Сорган-Шира, как велел абааhы, живший в большом черном камне у становья Таргутай-Кирилтуха, замотал мальчика в кошму и спрятал в овечьей шерсти – отогреться. Темуджин пролежал целый день не двигаясь, только пил. К вечеру они остановились в маленькой роще, и Темуджин поел вяленой баранины, но говорить не стал: сидел молча, глядя в ночную темь, словно ждал, что за ним оттуда придут.
Абааhы не соврал: Темуджин был жив и ждал его, где сказано. После трех дней пути они нашли кочевье матери мальчика Оэлун за рекой Онон. Сорган-Шира никому не рассказал, как абааhы вышел из камня и послал его на помощь Темуджину: людям такое лучше не знать. Он скоро заболел от черного бараньего супа хар-шол и терпкого кумыса – не привык к обильной еде, а борджигины продолжали его угощать, благодарные за спасение молодого хана.
Через пять дней Сорган-Шира выехал обратно – в тайчиутскую землю. Он мог не бояться наказания Таргутая: тот, испугавшись борджигинской мести, ушел на север за Сэлэнгэ – в меркитские земли.
Демоны ждали у болота, где он нашел Темуджина. Их было трое: круглоглазый старый абааhы, пославший его за мальчиком, другой круглоглазый – молодой, высокий, с крупными кудрями до плеч и глазами цвета весенней полевой травы, и худой монгол с полукруглым шрамом на левой щеке. Он напоминал кого-то знакомого, но Сорган-Шира не мог вспомнить кого. Кого-то, кого Сорган-Шира видел недавно.
Демоны были одеты в длинные черные дээл, без шапок и без оружия. “Убьют, – подумал Сорган-Шира. – Заберут в Аллараа Дойду и там съедят”. Он решил сделать вид, что их не видит, и подстегнул старую облезшую по весне лошадку – вдруг пронесет.

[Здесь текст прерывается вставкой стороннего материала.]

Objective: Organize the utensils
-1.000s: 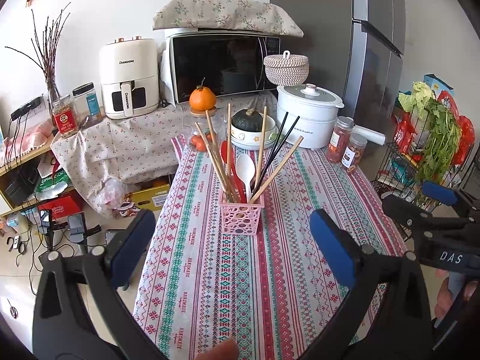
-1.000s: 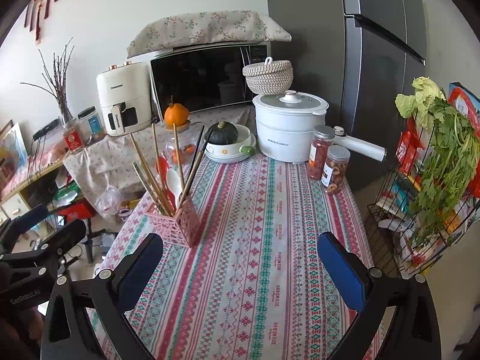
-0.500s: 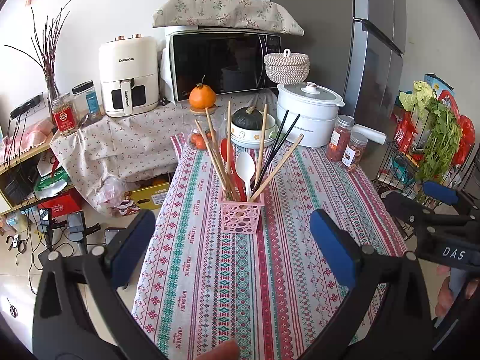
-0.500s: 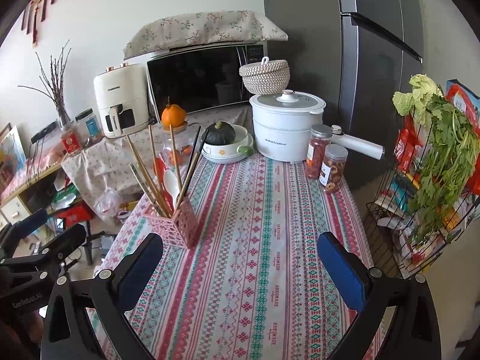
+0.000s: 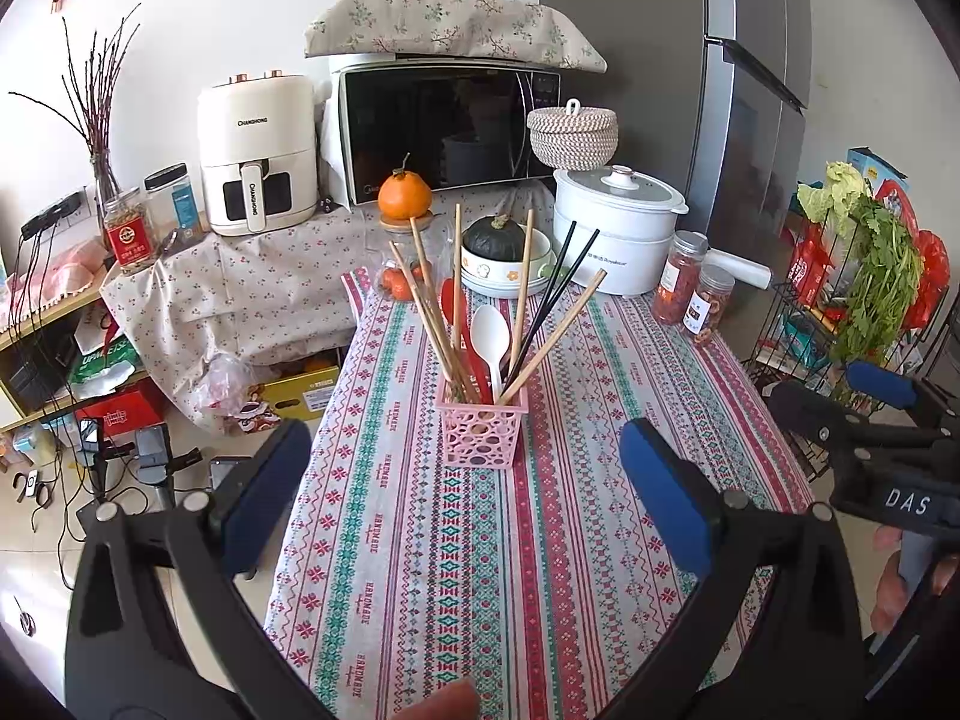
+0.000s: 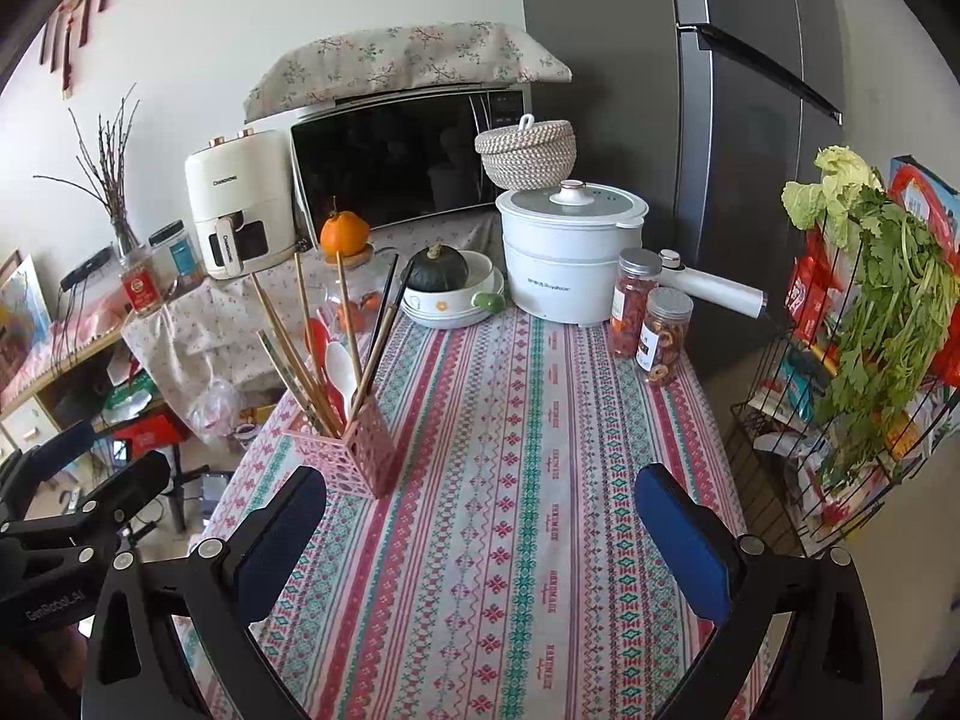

– Сорган-Шира акх, – уважительно позвал демон-монгол. – Остановись для беседы.
Он говорил по-монгольски, но странно, медленно выговаривая слова, будто забыл, что хотел сказать, и силился вспомнить. Сорган-Шира натянул поводья, придержав лошадь. Он сидел к чутгурам боком, стараясь на них не смотреть: а то выпьют глаза.
– Иннокентий, – попросил Агафонкин, – нам нужно подойти, чтобы я мог до него дотронуться. Скажите ему что-нибудь успокаивающее. Расположите к себе.
– Да никуда он не денется, – рассмеялся Мансур. – Он же думает, что я – бог Тенгри. Посмотри лучше, Алеша, видишь ли ты на его Линии Событий поездку в лагерь Темуджина у слияния Чикоя и Хилок в 1184-м: вам нужно туда.
Агафонкин прищурил глаза и чуть осел, внимательно глядя на старого сельдуза. Затем хмыкнул и кивнул головой:
– Он там был – перед боем. Ездил навещать сына.
– Вот, – удовлетворенно сказал Мансур, – а говорят, нельзя доверять древним источникам – проблема компиляции, подтасовки, интерпретации. Вот, пожалуйте: “Мэн-да бэй-лу”, хроника древних монголов, утверждает, что Сорган-Шира приехал в лагерь Темуджина перед боем с меркитами повидать сына. Был встречен с почестями, имел беседу с молодым ханом, но в ночь неожиданно уехал и пропал в степи. Вот она, ваша Тропа в 1184-й, – засмеялся Мансур. – Не врут, не врут летописи.
– Врут, – вздохнул Агафонкин: ему ли не знать.